Your task –
Whenever a line in this data holds the word "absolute", report that line in full.

Listed records –

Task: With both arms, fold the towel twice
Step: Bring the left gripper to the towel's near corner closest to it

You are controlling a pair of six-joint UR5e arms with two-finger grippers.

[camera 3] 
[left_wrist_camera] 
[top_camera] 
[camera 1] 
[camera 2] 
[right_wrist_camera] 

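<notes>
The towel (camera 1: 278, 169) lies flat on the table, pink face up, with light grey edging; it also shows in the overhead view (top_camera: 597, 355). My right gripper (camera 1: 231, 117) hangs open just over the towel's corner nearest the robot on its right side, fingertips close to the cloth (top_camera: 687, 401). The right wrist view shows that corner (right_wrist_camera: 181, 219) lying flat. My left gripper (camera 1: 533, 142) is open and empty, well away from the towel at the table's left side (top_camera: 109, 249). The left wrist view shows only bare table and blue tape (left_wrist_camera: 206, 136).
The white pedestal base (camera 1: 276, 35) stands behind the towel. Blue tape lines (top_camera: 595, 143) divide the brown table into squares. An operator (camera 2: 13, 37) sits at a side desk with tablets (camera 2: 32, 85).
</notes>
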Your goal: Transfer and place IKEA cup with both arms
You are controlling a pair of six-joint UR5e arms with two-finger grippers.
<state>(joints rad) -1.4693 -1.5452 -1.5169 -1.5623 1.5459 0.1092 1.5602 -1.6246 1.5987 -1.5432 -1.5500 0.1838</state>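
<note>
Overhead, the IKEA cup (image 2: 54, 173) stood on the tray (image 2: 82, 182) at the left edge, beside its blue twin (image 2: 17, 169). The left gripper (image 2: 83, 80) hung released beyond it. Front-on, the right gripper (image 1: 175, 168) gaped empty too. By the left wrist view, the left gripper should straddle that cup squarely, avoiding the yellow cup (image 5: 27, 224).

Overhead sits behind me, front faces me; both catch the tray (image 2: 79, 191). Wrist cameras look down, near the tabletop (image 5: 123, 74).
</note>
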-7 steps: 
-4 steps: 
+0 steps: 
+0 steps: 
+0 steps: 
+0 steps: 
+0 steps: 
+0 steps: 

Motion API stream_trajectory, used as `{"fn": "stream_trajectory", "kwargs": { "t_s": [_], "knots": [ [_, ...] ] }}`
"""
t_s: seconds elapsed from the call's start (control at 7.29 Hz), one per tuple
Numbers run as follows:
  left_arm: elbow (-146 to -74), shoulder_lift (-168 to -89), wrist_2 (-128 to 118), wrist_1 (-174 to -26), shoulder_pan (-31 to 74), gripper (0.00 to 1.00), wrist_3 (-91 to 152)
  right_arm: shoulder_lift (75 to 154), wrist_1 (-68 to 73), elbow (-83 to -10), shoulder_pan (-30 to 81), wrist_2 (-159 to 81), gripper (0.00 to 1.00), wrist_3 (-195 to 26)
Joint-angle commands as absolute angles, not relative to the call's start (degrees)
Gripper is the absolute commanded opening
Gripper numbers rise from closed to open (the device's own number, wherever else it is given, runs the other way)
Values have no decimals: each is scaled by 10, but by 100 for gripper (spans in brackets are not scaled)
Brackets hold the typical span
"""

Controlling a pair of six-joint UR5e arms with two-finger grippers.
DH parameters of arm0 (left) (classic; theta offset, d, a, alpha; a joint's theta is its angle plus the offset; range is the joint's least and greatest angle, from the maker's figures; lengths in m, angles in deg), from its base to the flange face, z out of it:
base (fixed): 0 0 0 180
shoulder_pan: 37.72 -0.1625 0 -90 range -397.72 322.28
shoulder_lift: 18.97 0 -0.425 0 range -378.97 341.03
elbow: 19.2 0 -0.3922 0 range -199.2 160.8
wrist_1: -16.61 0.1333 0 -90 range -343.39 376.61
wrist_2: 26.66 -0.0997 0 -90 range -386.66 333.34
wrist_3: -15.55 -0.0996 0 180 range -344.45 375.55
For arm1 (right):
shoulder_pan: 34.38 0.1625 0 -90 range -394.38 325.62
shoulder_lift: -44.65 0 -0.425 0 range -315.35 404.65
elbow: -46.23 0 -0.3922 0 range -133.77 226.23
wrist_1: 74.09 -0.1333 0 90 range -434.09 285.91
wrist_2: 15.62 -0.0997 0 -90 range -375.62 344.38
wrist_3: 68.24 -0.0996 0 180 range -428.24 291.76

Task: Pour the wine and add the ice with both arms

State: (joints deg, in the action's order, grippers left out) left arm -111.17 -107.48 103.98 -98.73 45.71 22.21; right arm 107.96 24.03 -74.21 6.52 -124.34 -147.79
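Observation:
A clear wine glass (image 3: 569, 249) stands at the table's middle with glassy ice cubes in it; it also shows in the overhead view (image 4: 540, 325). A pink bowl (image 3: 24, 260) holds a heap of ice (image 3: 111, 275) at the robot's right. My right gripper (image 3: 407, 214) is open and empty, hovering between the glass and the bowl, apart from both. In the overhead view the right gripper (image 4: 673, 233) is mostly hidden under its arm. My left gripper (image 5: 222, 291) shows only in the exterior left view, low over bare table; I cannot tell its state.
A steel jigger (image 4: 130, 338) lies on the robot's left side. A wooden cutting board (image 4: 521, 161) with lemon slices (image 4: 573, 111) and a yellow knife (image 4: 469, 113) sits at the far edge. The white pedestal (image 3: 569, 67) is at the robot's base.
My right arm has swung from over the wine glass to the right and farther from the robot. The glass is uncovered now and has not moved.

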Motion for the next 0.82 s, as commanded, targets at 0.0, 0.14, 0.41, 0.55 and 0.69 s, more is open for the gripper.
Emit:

Reply to the exercise –
Joint-angle commands as absolute angles, not relative to the call's start (degrees)
Gripper is the absolute commanded opening

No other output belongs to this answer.